The report, compiled for the Financial Reporting Council (FRC), concludes that it may be appropriate to impose the fines when auditors are found to have submitted “seriously poor audit work”.
The report also recommended greater use of non-financial penalties “to be imposed to maintain and enhance the quality and reliability of future audit and accountancy work…” The proposals include banning an individual auditor for up to ten years.
The FRC said: “The FRC welcomes the report and is grateful to the review panel for its work. The FRC will now carefully consider the report in order to decide which recommendations to adopt and incorporate into revised sanctions guidance to ensure that sanctions imposed continue to be fair, effective and in the public interest.”
The report was undertaken by Court of Appeal Judge Sir Christopher Clarke.
In August this year the FRC imposed a record fine on PwC of £6m, reduced to £5.1m on settlement discount, for its audit of fellow professional services firm RSM Tenon. And, in August 2016, the FRC levied PwC with fines of £3.5m, reduced to £2.3m after mitigation—and issued a “severe reprimand”—for its audit in 2007 of subprime lender Cattles and its subsidiary Welcome Finance.
In the year to July 2017 the FRC imposed fines totalling £14.2m on auditors and audit firms.

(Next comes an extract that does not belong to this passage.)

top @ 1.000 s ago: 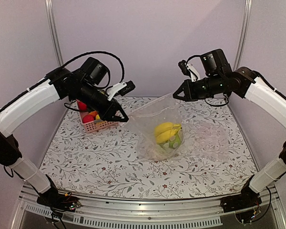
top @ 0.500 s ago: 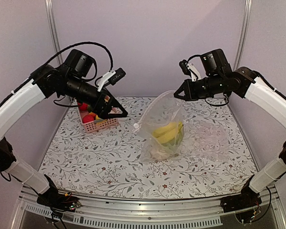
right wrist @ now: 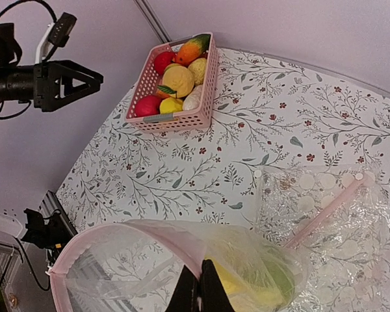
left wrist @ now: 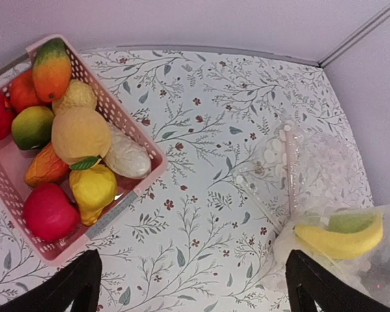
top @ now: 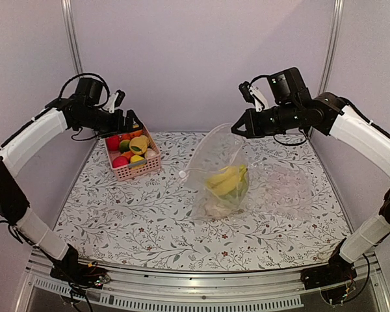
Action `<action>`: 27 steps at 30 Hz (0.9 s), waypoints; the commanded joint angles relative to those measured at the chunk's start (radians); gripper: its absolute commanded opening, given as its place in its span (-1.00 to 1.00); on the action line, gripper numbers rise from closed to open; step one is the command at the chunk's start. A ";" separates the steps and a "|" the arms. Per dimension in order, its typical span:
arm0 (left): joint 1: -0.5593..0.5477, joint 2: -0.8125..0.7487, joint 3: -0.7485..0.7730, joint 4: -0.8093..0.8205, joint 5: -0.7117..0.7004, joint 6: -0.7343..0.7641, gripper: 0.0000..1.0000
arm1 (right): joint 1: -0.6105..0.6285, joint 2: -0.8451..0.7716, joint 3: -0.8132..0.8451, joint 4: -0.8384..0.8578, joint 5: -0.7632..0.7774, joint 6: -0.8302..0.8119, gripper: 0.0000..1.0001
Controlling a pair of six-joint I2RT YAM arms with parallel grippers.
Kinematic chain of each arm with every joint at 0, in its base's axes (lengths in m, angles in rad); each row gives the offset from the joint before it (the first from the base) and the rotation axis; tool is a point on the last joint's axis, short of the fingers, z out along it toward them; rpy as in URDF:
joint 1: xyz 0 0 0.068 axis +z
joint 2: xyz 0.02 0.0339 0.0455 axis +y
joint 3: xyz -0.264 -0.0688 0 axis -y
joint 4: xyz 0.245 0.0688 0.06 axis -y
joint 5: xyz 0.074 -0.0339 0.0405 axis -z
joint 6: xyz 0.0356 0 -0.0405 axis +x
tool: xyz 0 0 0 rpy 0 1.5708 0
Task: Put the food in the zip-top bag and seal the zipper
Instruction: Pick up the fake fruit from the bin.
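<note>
Clear zip-top bag (top: 216, 151), banana (top: 226, 179) inside, right pincer (top: 236, 129) clenched on rim, left pincer (top: 131, 121) spread

The zip-top bag (top: 216, 144) is showing clear, glossy, smooth plastic; the basket (top: 135, 171) at ten o'clock is looking matt pink plastic

Left arm: raised, extended toward the table's 10 o'clock. Left claw (top: 130, 121): fingers spread fully apart, holding nothing. Right arm: raised, reaching toward 1 o'clock. Right claw (top: 236, 129): fingers clamped together on the zip-top bag (top: 218, 146) rim.
</note>
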 commanded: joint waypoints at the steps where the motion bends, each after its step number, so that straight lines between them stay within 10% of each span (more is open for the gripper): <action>1: 0.070 0.129 -0.007 0.085 -0.052 -0.094 0.95 | 0.017 0.016 0.001 0.029 0.030 0.011 -1.00; 27: 0.181 0.623 0.221 0.198 -0.009 -0.142 0.93 | 0.028 0.040 -0.002 0.069 -0.013 0.021 -1.00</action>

Earlier this year the regulator said that a review revealed that audit companies were investing in improve audit quality, but also expressed concerns about professional scepticism among auditors.
Melanie McLaren, the FRC’s executive director for audit, said: “In our monitoring of audit quality we have yet to see overwhelming evidence of improvement in all sections of the market or the consistency of performance we want between different firms. Firms are though investing in improvement measures, and those Audit Committees surveyed report that they are seeing evidence of good-quality audit.
“Firms are focused on areas including their leadership, governance and culture, better use of technology and quality management systems.”
She continued: “This year we will focus on how we can enhance the speed and effectiveness of our enforcement role underpinning justifiable confidence in audit.”